While I was comforting him, I felt comforted by the thought that God knows me in this way. Because he incarnated.
Sometimes in the midst of daily life, it is almost as if a spiritual lesson card gets slipped into the mix. Where I thought I was just comforting my son in his misery, God provided the opportunity for deeper understanding of the layers of his love.
I could see the parallel, the intimate bindings between my walk here on earth as a human and Jesus’ walk here on earth as a human. How anything I have experienced, he has also experienced- with a far greater severity.
When God says, “It hurts, I know”, I can believe and trust this, because Jesus was human once. He felt it all. More than a bee sting tying him to his people, he felt the drive of nails through his flesh. He knows physical pain. And emotional pain. He experienced fractured relationships. Abandonment. The death of friends.
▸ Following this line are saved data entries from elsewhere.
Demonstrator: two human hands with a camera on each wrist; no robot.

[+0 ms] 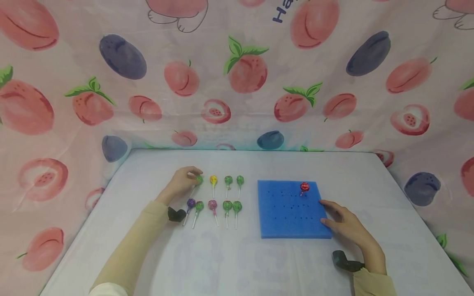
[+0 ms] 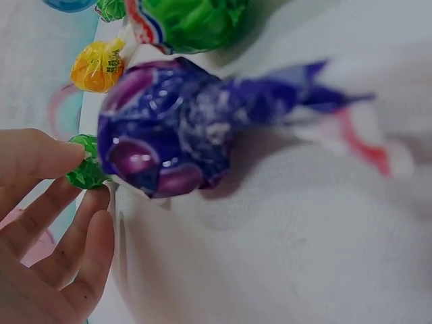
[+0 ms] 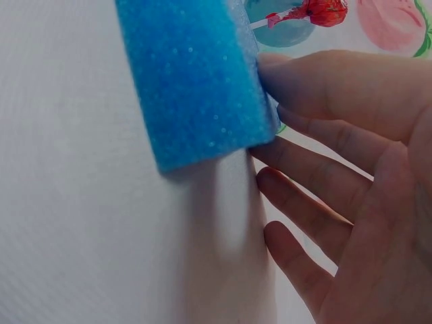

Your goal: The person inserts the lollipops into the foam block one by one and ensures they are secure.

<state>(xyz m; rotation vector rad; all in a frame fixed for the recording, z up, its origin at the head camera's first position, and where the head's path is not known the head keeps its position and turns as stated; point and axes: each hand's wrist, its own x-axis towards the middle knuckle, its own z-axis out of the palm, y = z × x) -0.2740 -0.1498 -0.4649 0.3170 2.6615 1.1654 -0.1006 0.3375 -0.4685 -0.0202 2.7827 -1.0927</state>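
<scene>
In the head view, my left hand pinches the green-wrapped head of a lollipop at the left end of the back row. The left wrist view shows thumb and fingertips on that head; a purple lollipop in front hides part of its stick. My right hand rests against the right edge of a blue foam block, its fingers relaxed and touching the side. A red-wrapped lollipop stands by its stick near the foam's back right corner. Small holes in rows mark the foam's top.
Beside the left hand, a yellow lollipop and two green ones continue the back row. The front row holds a purple lollipop, a pink lollipop and several green ones. A peach-patterned cloth hangs behind the white table.
</scene>
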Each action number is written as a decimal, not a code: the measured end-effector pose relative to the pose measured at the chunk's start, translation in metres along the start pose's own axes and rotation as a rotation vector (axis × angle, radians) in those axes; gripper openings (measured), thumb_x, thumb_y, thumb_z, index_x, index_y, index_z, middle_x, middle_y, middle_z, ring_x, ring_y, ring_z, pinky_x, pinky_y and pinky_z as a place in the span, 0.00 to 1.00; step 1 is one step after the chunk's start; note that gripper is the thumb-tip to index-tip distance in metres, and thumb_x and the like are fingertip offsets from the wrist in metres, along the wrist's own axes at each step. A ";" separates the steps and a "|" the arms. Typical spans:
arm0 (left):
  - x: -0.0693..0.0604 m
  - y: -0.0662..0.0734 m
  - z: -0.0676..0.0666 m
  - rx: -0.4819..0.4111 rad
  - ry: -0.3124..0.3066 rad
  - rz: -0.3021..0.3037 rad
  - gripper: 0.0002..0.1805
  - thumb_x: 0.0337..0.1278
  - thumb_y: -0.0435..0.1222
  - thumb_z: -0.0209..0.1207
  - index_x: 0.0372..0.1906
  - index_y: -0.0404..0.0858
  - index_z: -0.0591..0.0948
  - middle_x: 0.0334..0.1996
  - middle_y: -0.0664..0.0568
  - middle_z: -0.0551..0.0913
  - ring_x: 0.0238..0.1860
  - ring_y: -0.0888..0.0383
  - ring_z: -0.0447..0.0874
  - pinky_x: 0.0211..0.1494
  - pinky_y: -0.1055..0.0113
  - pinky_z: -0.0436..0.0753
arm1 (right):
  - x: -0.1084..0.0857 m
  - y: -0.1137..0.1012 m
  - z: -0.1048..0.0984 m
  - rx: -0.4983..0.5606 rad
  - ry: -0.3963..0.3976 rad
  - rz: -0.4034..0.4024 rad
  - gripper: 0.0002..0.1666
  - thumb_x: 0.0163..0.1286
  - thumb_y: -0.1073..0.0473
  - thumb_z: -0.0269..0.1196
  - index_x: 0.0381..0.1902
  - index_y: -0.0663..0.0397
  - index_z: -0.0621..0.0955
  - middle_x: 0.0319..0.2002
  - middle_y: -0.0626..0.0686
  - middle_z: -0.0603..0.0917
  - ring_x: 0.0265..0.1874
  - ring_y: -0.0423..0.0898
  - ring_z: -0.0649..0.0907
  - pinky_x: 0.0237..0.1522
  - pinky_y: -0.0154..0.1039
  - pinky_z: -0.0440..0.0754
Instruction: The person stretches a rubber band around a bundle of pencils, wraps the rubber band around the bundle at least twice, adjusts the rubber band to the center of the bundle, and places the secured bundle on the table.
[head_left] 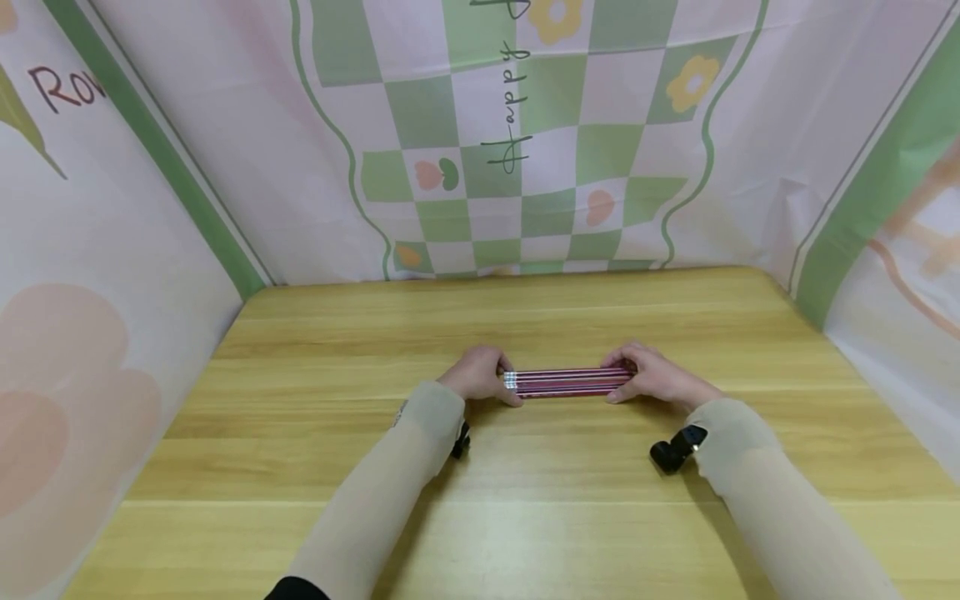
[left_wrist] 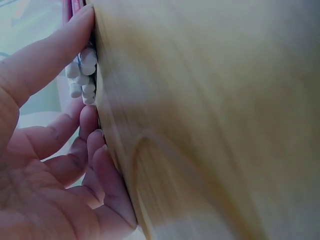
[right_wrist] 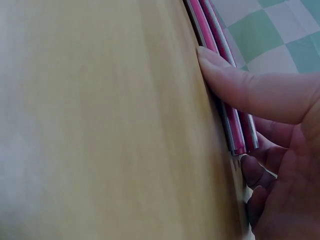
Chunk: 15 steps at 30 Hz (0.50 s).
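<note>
A bundle of striped pink and dark pencils (head_left: 570, 382) lies crosswise on the wooden table. My left hand (head_left: 480, 375) pinches its left end between thumb and fingers, by the silver ferrules. White erasers (left_wrist: 82, 75) on that end show stacked together in the left wrist view. At the opposite end my right hand (head_left: 656, 379) grips the pencils, thumb on the near side and fingers on the far side. In the right wrist view the pencil ends (right_wrist: 240, 147) look flat and sit between thumb and fingers. The palm hides part of the bundle's right end in the head view.
The wooden table (head_left: 300, 433) reaches back to a hanging cloth (head_left: 555, 167) with green and white checks. Printed cloth also hangs at the left (head_left: 90, 275) and right (head_left: 885, 350). Black wrist cameras (head_left: 675, 450) sit under both sleeves.
</note>
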<state>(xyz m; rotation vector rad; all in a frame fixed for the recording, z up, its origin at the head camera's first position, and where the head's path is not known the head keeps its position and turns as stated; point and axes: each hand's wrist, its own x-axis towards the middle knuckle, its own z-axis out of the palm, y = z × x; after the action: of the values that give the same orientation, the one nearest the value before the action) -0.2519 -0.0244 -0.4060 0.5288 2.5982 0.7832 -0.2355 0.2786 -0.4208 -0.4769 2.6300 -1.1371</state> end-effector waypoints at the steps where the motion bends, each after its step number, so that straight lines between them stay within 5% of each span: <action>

The exhaustion of having no place to rest his head. He experienced the sadness and frustration of being misunderstood. And so much more.
He chose to draw close to us by actually suffering through life himself. When we turn towards him, and simply ask- He has an actual plan in how to perfectly comfort us in all our afflictions.
John 14:16 says, “And I will ask the Father, and he will give you another advocate to help you and be with you forever.”
Isn’t that beautiful? Jesus promises us the Holy Spirit! He could have left us wanting, but instead He commits to me, and you, forever. He responds to a weak cry of ‘help’ from a dark and hopeless place. From anyone. He doesn’t wait for us, wounded alone in the grass, to find him. He doesn't admonish us for not wearing shoes. Instead, He comes running.